All that to say, I'm currently experiencing something that feels a lot like grief.
More recently, friendship has felt a lot like the memoir class I took last year, a class in which each week, several people brought in their living, breathing, gasping-for-air stories.
And Samantha reads her story out loud. And the room falls completely silent in the presence of such naked, vital vulnerability.
And I'm sitting in my seat holding the story in my cupped hands--trying to--struggling so hard not to crush it. And the air is electric and thick with beauty, loss, grief. And I'm completely still as I hear about losing a child, becoming a mother, caring for aging grandparents.
And Samantha reads her story out loud. And the room falls completely silent in the presence of such naked, vital vulnerability.
And I'm sitting in my seat holding the story in my cupped hands--trying to--struggling so hard not to crush it. And the air is electric and thick with beauty, loss, grief. And I'm completely still as I hear about losing a child, becoming a mother, caring for aging grandparents.

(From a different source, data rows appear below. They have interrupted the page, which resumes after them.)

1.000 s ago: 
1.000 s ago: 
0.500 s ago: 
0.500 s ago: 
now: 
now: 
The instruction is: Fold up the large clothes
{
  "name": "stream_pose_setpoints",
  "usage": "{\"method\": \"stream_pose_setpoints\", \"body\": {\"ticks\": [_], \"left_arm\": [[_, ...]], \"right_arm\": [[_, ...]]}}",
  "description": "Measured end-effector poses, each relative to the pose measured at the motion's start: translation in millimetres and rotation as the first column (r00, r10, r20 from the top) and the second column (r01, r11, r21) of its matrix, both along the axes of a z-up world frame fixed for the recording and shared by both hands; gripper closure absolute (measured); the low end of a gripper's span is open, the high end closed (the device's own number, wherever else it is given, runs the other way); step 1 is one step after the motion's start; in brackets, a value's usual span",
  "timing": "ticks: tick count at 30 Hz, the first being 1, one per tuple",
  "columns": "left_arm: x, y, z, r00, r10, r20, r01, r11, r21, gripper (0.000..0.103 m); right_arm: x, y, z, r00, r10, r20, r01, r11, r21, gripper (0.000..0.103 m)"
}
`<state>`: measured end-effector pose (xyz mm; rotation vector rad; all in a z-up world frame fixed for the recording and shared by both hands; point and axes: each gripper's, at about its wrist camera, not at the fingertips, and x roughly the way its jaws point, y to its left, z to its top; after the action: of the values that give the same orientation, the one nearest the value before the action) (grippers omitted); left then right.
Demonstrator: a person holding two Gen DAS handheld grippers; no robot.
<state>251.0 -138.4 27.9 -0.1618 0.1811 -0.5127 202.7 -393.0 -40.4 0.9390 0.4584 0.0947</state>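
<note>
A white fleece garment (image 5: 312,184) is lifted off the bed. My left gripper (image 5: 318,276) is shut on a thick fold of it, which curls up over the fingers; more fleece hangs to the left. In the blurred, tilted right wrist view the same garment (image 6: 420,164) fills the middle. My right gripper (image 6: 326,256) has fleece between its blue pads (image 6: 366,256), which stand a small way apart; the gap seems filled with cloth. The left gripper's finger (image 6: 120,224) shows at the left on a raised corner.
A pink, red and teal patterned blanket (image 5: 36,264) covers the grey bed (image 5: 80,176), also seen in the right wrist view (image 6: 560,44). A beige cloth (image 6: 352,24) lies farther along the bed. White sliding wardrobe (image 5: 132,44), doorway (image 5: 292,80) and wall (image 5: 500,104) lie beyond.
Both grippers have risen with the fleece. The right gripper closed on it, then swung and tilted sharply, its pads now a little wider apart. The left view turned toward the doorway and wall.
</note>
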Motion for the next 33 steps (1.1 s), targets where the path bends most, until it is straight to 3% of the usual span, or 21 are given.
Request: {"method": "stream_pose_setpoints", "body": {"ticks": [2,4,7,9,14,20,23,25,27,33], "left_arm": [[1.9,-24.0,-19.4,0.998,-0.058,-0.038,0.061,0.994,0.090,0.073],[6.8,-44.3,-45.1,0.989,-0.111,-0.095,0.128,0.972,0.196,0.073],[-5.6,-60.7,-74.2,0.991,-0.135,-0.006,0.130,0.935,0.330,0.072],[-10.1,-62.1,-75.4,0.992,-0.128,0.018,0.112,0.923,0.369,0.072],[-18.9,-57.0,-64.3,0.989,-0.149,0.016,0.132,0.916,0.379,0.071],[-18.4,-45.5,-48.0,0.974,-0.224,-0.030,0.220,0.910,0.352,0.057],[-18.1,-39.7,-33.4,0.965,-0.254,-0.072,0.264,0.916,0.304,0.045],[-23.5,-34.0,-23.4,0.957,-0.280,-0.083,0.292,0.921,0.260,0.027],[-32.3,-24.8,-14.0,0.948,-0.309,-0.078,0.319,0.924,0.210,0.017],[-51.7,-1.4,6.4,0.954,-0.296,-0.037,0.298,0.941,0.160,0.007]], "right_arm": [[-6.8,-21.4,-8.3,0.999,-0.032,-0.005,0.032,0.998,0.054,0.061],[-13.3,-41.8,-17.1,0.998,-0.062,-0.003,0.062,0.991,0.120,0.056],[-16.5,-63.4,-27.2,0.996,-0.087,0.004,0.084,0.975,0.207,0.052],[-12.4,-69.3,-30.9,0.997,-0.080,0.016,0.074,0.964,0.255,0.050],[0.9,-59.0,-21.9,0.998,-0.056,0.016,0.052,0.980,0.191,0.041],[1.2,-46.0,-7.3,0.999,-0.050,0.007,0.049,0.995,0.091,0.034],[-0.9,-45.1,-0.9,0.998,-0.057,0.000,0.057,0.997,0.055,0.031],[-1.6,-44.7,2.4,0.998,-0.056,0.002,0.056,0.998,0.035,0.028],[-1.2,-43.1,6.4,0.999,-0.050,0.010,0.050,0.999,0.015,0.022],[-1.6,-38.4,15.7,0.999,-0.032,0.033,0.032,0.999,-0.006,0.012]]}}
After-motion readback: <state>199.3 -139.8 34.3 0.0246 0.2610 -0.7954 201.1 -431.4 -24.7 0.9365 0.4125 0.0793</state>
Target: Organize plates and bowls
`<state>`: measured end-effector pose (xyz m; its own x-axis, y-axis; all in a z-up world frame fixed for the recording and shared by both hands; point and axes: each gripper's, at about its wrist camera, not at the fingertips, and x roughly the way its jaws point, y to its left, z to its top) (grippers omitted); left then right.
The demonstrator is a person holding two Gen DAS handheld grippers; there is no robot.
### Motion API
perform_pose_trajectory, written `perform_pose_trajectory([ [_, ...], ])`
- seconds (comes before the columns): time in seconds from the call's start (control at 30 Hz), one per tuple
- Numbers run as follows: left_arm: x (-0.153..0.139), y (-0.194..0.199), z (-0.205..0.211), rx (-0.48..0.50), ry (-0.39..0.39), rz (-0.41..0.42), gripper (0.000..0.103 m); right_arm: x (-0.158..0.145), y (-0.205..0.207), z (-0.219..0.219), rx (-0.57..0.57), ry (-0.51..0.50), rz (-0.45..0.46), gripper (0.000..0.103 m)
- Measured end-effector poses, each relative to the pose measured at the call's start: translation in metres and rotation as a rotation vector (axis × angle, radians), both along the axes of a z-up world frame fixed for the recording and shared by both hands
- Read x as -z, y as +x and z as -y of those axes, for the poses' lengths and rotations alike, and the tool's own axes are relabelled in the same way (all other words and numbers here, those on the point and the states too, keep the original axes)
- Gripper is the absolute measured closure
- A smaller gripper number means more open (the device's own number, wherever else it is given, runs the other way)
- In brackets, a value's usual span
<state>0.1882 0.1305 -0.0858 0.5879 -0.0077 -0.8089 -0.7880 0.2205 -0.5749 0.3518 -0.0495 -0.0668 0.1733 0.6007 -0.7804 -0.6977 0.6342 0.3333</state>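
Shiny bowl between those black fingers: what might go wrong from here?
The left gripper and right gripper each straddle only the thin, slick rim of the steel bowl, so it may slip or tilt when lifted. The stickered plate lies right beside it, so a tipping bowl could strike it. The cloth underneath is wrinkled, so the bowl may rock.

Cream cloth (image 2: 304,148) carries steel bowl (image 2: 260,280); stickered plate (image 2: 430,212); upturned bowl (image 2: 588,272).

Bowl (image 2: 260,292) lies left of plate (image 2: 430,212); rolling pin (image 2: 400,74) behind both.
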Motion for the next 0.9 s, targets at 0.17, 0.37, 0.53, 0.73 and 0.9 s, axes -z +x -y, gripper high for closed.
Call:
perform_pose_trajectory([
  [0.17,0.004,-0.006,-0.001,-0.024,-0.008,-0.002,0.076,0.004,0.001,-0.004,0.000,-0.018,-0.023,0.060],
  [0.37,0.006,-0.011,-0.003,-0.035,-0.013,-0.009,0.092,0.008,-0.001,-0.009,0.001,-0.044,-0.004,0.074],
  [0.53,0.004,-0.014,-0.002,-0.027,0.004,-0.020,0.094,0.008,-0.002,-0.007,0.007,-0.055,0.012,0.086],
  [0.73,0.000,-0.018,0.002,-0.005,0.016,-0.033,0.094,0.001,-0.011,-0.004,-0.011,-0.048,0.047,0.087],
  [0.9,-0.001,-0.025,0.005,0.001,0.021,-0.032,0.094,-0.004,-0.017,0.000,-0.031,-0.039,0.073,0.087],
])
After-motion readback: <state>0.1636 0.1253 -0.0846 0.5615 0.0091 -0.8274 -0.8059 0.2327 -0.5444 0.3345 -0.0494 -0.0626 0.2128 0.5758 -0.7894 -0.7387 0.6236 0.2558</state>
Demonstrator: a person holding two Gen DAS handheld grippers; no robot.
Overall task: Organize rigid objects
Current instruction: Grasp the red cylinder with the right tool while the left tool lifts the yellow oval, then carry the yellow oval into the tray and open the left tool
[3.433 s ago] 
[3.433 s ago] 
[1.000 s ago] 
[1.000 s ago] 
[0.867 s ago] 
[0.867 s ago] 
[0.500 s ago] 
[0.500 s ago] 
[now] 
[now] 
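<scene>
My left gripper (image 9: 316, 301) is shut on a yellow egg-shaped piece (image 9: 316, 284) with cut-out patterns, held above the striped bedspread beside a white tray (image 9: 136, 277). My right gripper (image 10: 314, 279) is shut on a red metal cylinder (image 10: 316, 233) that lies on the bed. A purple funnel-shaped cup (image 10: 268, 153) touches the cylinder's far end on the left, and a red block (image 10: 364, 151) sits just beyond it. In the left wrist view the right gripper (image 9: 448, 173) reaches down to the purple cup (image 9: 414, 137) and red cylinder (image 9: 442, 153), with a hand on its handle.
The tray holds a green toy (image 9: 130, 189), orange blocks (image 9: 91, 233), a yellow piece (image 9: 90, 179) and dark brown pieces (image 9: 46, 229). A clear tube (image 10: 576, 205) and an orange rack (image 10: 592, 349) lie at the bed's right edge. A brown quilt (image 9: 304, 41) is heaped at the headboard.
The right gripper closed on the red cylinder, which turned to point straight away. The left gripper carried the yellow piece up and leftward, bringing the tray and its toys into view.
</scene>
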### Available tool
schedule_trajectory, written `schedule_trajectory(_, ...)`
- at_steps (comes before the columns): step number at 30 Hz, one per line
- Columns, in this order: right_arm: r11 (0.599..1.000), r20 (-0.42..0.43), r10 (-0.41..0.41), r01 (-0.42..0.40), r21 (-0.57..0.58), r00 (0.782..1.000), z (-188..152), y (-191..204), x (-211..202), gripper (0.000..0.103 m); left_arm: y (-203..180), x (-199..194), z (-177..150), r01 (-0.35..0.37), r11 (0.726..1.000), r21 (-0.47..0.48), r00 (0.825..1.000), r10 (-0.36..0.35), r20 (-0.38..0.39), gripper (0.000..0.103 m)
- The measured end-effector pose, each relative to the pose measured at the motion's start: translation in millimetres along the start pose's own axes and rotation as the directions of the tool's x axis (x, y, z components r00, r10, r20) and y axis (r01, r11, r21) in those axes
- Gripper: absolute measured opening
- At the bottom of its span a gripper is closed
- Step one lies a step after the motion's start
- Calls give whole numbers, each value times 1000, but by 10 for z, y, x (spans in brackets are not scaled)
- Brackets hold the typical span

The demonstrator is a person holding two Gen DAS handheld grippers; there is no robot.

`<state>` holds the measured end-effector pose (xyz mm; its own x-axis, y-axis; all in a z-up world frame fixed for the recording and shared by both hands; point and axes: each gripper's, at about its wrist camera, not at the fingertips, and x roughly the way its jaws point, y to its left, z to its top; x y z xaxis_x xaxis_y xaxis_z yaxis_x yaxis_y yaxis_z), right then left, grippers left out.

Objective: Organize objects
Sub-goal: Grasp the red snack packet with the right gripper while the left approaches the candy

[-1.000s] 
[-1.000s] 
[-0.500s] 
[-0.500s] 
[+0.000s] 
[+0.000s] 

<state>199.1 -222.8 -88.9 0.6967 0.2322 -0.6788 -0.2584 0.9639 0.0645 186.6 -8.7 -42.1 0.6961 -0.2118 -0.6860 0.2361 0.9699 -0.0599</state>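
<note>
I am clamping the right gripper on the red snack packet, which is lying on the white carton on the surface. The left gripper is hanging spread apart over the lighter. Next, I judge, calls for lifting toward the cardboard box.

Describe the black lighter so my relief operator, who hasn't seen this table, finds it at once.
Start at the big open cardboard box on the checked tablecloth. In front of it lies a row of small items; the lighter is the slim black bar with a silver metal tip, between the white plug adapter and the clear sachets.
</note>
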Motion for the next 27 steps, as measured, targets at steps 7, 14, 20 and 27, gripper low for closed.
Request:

It feels sacred. This story-cradling.
And I don't know how else to describe how friendship feels sometimes.
As if I'm holding my friend's story. Awed by her beauty. Crushed by her fragility. Desperately hopeful for her future and protective of her past.
There is pain in the tension of not yet.
I have these moments. I think everyone has these moments.
All I can do is hold the story. Without altering it to make it easier to take, or trying to "fix" it, or pretending that the painful parts don't exist, or going on as if everything's okay when it isn't.
Sometimes it's just not okay.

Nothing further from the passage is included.